Couvre la récupération d'informations probabilistes, la pertinence de la modélisation en tant que probabilité, l'expansion des requêtes et la génération automatique de thésaurus.
Couvre la recherche probabiliste de l'information, les modèles de probabilité d'interrogation, la modélisation du langage et les algorithmes de rétroaction de pertinence.
Couvre les modèles probabilistes d'extraction, les mesures d'évaluation, la probabilité de la requête, la rétroaction sur la pertinence de l'utilisateur et l'expansion de la requête.
Couvre la récupération d'informations probabilistes, y compris le modèle de vraisemblance des requêtes, la modélisation du langage et les techniques de lissage pour les termes non récurrents.
Introduit les bases de la recherche de l'information, couvrant la recherche par texte et booléen, la recherche de l'espace vectoriel et le calcul de la similitude.
Explore l'analyse physique, chimique et morphologique des poudres, en mettant l'accent sur la précision de l'échantillonnage et le contrôle de la qualité.
Présente les bases de la récupération d'informations, couvrant la représentation de documents, l'expansion des requêtes et TF-IDF pour le classement des documents.

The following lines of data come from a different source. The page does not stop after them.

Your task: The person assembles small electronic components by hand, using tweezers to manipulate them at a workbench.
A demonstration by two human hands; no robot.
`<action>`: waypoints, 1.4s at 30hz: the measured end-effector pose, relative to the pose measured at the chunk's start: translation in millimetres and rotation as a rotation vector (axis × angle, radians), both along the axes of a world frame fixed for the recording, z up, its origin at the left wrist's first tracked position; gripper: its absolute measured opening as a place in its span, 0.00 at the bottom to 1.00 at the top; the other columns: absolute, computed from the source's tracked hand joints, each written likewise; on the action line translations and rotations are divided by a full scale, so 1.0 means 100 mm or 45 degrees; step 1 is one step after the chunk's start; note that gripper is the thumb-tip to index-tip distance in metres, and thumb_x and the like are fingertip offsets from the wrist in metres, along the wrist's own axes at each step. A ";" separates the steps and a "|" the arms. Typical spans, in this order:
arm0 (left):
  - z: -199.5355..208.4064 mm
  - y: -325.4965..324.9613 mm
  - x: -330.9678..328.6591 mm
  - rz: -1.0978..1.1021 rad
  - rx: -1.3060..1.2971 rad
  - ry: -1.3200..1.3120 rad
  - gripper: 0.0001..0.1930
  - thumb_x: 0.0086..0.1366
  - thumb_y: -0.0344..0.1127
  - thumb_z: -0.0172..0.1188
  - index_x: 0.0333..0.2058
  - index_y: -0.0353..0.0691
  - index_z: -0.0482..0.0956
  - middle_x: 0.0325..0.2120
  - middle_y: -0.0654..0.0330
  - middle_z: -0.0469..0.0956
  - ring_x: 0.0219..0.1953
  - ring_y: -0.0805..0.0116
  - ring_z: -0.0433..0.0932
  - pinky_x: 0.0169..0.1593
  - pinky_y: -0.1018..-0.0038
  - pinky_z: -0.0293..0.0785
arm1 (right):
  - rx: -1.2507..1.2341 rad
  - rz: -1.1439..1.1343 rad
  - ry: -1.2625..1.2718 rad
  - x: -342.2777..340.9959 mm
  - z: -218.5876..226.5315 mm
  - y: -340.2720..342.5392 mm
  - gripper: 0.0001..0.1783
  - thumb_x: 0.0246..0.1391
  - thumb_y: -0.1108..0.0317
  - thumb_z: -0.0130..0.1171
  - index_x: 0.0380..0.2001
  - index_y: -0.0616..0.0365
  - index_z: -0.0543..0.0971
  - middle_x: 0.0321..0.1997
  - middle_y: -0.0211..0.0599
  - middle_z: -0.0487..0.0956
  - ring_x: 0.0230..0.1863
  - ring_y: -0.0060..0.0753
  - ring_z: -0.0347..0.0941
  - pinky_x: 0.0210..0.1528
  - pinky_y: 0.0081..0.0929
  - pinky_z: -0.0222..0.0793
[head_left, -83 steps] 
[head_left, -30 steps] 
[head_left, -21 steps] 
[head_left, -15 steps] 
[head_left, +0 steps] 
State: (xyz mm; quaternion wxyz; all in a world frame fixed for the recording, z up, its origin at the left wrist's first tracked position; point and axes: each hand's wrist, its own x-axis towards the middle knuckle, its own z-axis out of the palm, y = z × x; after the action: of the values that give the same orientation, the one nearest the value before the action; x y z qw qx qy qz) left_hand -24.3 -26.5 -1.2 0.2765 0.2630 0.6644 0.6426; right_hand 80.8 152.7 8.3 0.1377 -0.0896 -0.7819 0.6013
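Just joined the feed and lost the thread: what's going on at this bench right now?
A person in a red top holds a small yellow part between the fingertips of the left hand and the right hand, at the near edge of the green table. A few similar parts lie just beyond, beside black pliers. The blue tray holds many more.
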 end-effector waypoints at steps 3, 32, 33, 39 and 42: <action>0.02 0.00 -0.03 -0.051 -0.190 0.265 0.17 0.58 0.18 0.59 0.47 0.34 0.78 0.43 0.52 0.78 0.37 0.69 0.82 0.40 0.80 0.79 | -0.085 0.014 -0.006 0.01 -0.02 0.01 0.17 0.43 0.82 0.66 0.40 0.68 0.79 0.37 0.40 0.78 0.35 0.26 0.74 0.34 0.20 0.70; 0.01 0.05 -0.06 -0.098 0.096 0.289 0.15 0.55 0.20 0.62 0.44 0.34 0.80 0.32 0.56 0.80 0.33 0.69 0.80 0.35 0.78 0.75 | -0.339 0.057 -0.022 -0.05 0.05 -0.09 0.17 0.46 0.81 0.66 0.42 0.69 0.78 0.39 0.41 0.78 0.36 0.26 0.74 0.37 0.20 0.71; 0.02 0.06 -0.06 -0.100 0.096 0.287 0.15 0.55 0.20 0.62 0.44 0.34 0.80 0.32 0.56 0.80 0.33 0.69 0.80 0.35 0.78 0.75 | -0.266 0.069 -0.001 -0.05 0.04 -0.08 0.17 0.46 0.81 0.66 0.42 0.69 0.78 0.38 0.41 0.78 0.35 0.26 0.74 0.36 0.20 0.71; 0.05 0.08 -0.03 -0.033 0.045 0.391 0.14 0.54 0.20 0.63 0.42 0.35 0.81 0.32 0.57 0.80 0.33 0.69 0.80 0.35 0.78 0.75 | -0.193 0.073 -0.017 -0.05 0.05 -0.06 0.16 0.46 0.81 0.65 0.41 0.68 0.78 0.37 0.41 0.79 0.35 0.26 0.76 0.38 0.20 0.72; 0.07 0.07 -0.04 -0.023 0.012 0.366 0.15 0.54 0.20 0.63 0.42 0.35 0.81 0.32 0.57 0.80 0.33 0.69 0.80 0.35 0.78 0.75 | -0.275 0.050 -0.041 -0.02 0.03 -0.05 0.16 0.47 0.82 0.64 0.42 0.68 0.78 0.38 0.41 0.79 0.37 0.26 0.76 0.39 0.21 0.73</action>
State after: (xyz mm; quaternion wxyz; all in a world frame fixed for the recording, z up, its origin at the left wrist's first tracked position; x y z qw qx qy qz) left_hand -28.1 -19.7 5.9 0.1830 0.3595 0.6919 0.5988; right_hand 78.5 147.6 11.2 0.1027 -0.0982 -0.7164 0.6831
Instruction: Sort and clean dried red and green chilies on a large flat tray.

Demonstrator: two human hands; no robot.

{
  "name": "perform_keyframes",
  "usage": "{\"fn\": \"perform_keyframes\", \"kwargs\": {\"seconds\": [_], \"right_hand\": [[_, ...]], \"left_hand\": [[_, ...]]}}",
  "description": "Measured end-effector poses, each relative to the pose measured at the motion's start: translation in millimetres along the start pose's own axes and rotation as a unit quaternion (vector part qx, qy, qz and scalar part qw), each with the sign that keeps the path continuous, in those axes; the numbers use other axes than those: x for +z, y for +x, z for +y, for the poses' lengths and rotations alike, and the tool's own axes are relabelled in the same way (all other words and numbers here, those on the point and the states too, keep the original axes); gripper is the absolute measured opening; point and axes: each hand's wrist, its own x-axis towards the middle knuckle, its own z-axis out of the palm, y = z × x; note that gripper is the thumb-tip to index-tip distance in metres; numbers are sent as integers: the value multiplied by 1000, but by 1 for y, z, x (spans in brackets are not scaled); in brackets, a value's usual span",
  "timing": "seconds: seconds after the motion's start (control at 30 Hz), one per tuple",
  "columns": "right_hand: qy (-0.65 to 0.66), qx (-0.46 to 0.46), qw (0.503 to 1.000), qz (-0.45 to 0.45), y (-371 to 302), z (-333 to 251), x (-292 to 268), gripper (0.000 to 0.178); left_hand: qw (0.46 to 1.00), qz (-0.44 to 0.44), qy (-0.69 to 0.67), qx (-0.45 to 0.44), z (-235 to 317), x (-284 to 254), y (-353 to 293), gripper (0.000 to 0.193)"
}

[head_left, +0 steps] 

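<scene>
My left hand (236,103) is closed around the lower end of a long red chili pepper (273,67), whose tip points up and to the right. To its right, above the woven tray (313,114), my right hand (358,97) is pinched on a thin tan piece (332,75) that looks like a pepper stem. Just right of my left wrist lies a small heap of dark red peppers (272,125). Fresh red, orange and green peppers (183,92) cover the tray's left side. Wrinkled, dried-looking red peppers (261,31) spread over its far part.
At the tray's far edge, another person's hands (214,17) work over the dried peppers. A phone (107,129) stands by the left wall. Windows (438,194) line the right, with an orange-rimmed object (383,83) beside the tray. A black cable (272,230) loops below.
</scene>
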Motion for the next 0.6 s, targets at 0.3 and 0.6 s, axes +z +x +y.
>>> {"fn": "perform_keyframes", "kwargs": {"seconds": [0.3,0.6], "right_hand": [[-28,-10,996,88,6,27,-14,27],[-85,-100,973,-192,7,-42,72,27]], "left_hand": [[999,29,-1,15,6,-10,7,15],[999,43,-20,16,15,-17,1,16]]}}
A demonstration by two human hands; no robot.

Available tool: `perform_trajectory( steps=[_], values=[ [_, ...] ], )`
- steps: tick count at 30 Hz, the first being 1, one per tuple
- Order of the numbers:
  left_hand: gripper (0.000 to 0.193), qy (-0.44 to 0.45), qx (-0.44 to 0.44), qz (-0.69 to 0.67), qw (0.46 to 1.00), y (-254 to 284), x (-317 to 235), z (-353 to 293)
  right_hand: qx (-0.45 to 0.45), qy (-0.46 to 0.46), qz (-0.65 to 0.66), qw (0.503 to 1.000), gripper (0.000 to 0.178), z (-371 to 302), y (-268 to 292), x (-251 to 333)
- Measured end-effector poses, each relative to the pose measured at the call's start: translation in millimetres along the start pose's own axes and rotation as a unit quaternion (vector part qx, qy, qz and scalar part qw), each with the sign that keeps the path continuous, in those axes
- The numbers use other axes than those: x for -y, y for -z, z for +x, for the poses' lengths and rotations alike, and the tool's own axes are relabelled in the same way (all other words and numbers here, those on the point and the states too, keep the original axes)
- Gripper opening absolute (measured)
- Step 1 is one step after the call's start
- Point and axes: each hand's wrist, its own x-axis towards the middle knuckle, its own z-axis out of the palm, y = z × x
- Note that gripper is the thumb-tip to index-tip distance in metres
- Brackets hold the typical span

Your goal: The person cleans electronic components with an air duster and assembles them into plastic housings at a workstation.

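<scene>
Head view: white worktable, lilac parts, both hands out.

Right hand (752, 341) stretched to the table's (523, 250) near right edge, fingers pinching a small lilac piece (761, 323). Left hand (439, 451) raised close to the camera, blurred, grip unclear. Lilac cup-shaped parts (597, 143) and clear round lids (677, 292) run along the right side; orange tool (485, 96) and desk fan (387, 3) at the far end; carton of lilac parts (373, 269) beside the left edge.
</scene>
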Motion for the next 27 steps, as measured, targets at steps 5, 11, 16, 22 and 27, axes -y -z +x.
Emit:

Couvre le 'V-Model' de l'ingénierie des systèmes, en mettant l'accent sur les bonnes exigences, l'architecture du système, la génération de concepts et la sélection de concepts.
Explore les modèles de préformation comme BERT, T5 et GPT, en discutant de leurs objectifs de formation et de leurs applications dans le traitement des langues naturelles.
Déplacez-vous dans la façon dont la structure et le fonctionnement biologiques sont décodés par l'apprentissage non supervisé des séquences protéiques.
Explore l'avancement des modèles système de l'intelligence humaine au moyen d'analyses comparatives intégrées et de l'importance de Brain-Score pour des comparaisons équitables de modèles.
Couvre les bases de la récupération d'informations à l'aide de modèles d'espace vectoriel et d'exercices pratiques sur la rétroaction de pertinence et la numérisation de la liste de publication.
S'inscrit dans les limites fondamentales de l'apprentissage par gradient sur les réseaux neuronaux, couvrant des sujets tels que le théorème binôme, les séries exponentielles et les fonctions génératrices de moments.
Explore le degré de nœud et la force dans les neurosciences réseau, en discutant des réseaux aléatoires et réels et les défis d'adapter les lois de puissance aux données réelles.